All lines below containing the string "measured" are to be copied.

-- DATA EXTRACTS follows --

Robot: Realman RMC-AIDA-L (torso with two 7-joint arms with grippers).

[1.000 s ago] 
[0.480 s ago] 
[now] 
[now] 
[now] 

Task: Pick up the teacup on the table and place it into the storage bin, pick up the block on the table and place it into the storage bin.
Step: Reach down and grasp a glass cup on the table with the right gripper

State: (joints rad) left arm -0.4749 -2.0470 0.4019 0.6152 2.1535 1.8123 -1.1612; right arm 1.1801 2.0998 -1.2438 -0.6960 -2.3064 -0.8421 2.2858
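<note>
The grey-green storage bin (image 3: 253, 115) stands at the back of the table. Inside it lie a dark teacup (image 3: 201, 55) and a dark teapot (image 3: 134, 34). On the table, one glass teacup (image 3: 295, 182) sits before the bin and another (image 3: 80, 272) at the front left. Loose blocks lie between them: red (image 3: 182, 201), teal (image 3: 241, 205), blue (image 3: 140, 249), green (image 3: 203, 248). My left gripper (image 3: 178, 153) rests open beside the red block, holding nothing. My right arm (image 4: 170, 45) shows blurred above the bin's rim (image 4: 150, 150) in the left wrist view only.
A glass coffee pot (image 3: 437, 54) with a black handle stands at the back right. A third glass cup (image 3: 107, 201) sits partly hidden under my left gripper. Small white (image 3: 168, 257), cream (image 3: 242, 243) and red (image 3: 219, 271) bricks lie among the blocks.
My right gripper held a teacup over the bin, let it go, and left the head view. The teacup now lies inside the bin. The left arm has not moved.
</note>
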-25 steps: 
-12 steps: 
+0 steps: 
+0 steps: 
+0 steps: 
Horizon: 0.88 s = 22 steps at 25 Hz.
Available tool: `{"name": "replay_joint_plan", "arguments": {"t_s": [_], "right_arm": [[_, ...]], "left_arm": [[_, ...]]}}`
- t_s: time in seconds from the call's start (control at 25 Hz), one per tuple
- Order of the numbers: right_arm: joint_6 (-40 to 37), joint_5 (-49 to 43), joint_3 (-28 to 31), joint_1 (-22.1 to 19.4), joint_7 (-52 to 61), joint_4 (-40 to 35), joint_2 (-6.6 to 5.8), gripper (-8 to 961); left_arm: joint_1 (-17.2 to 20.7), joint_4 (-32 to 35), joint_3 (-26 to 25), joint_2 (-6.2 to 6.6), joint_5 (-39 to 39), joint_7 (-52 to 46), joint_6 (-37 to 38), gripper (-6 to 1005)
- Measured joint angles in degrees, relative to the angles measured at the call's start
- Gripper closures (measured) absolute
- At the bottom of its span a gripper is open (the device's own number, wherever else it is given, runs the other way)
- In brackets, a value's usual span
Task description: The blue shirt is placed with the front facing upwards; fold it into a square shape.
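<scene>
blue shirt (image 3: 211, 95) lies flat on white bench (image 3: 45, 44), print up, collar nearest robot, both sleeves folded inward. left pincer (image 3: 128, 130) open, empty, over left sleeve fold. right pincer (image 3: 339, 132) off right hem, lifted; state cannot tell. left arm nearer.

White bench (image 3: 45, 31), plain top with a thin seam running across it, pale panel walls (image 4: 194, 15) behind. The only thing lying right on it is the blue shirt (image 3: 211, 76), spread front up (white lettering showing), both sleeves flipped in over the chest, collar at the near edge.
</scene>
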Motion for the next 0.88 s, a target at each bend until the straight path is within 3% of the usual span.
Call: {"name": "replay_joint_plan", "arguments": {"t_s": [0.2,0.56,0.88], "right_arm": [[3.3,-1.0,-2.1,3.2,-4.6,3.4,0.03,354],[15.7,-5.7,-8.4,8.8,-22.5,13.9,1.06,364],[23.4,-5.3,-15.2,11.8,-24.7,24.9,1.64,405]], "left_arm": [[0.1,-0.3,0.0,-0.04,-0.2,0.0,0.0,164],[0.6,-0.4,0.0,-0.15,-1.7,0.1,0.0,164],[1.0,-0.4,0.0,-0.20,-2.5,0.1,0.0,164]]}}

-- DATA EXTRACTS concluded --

SOLUTION TO THIS TASK:
- Measured joint angles in degrees, relative to the angles measured at the call's start
- Gripper closures (measured) absolute

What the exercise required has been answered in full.